## Problem details
Your task is to copy every line of the entries that contains "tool".
-------- Entries provided
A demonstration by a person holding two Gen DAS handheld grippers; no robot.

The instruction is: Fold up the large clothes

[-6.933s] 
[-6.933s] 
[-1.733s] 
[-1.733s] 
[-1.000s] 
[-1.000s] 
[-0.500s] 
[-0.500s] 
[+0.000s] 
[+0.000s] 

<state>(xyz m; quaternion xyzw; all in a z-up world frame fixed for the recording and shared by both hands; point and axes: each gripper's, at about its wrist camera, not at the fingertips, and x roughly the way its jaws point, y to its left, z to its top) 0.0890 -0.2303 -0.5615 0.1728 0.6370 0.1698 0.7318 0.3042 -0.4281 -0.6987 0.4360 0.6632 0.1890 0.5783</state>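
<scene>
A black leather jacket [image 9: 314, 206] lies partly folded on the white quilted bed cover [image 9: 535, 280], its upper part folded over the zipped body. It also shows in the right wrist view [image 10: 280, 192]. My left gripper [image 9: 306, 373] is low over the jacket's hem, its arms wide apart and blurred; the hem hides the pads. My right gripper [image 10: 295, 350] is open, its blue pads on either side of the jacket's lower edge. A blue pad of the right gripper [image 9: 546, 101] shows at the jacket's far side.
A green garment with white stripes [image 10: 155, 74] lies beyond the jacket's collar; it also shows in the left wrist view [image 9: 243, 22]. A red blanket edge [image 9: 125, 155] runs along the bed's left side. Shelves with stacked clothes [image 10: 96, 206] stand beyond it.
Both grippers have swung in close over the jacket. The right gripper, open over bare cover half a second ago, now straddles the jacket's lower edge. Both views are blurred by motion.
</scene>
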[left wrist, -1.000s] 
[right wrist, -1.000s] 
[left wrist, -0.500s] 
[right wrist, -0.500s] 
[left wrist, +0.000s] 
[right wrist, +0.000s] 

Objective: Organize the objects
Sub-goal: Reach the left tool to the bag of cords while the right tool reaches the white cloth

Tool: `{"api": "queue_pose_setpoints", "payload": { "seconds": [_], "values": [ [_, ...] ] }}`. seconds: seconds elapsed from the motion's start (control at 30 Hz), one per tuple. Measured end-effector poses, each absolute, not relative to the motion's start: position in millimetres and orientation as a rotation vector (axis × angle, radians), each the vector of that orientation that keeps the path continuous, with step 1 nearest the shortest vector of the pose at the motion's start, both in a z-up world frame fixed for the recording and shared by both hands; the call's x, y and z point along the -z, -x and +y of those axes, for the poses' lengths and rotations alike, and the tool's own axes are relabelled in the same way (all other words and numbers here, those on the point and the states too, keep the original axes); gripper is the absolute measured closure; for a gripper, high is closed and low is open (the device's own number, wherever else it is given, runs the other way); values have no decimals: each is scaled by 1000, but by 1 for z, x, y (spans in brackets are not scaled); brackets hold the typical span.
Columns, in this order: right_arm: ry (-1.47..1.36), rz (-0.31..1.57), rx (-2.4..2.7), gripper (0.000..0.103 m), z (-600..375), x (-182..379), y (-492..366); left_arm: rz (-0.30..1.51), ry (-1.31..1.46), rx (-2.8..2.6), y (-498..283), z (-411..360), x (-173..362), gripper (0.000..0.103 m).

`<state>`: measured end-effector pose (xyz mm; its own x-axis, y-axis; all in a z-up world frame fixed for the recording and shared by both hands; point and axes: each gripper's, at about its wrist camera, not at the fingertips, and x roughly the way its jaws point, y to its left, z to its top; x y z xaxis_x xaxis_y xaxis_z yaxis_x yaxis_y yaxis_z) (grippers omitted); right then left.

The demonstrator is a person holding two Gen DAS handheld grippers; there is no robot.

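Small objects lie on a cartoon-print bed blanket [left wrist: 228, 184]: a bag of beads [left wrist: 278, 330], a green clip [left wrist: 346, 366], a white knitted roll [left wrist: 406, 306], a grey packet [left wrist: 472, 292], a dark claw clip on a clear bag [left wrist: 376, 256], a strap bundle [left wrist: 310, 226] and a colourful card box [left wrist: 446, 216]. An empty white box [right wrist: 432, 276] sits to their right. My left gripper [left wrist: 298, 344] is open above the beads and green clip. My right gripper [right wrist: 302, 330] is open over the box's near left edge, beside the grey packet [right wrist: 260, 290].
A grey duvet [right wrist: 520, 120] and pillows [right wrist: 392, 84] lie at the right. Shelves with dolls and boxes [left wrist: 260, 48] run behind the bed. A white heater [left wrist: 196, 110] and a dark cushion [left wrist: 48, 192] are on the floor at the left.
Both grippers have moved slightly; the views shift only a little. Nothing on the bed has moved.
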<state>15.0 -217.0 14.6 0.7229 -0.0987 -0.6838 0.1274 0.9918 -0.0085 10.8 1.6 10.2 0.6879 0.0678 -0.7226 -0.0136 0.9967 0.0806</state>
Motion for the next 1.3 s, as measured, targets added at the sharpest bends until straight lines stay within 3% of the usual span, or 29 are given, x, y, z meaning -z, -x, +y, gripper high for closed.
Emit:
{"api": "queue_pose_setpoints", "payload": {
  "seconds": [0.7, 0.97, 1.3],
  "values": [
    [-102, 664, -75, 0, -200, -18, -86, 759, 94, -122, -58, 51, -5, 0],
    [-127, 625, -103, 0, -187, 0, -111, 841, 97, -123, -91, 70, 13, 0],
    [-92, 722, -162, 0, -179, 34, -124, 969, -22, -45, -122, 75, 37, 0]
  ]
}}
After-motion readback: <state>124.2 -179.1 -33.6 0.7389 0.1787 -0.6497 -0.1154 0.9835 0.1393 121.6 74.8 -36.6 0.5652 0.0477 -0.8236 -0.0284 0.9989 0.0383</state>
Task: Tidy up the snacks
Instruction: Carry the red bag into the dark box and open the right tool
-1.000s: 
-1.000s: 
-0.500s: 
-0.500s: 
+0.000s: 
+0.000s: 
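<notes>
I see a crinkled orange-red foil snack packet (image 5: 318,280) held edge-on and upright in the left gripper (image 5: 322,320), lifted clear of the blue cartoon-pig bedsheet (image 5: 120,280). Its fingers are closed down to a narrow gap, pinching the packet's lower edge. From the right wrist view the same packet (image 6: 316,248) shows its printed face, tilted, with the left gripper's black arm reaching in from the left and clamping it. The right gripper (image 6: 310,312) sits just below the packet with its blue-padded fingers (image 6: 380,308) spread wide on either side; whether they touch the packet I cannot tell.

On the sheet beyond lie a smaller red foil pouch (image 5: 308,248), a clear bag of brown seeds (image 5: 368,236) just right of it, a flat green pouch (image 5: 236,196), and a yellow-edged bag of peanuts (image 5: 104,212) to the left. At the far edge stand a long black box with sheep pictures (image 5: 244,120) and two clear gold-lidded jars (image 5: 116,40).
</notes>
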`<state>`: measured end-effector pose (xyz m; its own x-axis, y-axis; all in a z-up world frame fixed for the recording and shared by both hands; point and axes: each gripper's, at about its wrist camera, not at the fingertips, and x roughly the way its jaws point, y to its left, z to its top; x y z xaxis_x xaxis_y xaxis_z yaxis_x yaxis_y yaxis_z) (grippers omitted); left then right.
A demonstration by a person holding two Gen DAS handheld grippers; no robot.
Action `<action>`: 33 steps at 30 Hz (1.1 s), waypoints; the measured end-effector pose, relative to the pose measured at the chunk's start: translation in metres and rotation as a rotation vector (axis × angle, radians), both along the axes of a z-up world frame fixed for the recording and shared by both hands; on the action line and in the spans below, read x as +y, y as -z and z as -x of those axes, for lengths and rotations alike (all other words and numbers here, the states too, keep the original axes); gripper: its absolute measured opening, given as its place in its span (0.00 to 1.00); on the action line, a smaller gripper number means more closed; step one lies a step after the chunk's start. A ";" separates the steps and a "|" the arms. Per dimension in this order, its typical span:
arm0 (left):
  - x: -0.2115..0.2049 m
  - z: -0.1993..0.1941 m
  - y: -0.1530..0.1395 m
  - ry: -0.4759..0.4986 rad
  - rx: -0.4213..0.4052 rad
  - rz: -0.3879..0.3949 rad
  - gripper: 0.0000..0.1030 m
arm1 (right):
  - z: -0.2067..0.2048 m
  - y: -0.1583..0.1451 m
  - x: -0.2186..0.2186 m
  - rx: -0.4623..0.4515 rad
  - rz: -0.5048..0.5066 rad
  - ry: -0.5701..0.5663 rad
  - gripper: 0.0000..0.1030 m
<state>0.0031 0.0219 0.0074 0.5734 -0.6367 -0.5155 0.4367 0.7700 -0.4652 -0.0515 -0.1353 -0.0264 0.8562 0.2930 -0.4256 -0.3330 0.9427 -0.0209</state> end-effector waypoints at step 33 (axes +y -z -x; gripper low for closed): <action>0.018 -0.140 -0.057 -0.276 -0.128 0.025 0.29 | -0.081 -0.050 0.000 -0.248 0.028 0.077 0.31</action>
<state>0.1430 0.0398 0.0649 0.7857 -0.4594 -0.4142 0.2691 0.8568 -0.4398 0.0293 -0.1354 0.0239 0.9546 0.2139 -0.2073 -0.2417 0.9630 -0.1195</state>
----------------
## Task output
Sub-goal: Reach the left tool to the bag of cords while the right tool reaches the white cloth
Tool: `{"api": "queue_pose_setpoints", "payload": { "seconds": [_], "values": [ [_, ...] ] }}`. seconds: seconds elapsed from the motion's start (control at 30 Hz), one per tuple. Measured end-effector poses, each absolute, not relative to the motion's start: position in millimetres and orientation as a rotation vector (axis × angle, radians), each the vector of that orientation that keeps the path continuous, with step 1 nearest the shortest vector of the pose at the motion's start, both in a z-up world frame fixed for the recording and shared by both hands; the call's x, y and z point along the -z, -x and +y of those axes, for the poses' lengths and rotations alike, and the tool's own axes are relabelled in the same way (all other words and numbers here, those on the point and the states too, keep the original axes); gripper is the absolute measured closure; for a gripper, high is closed and low is open (the device's own number, wherever else it is given, runs the other way); values have no decimals: each is scaled by 1000, but by 1 for z, x, y (spans in brackets are not scaled); brackets hold the typical span.
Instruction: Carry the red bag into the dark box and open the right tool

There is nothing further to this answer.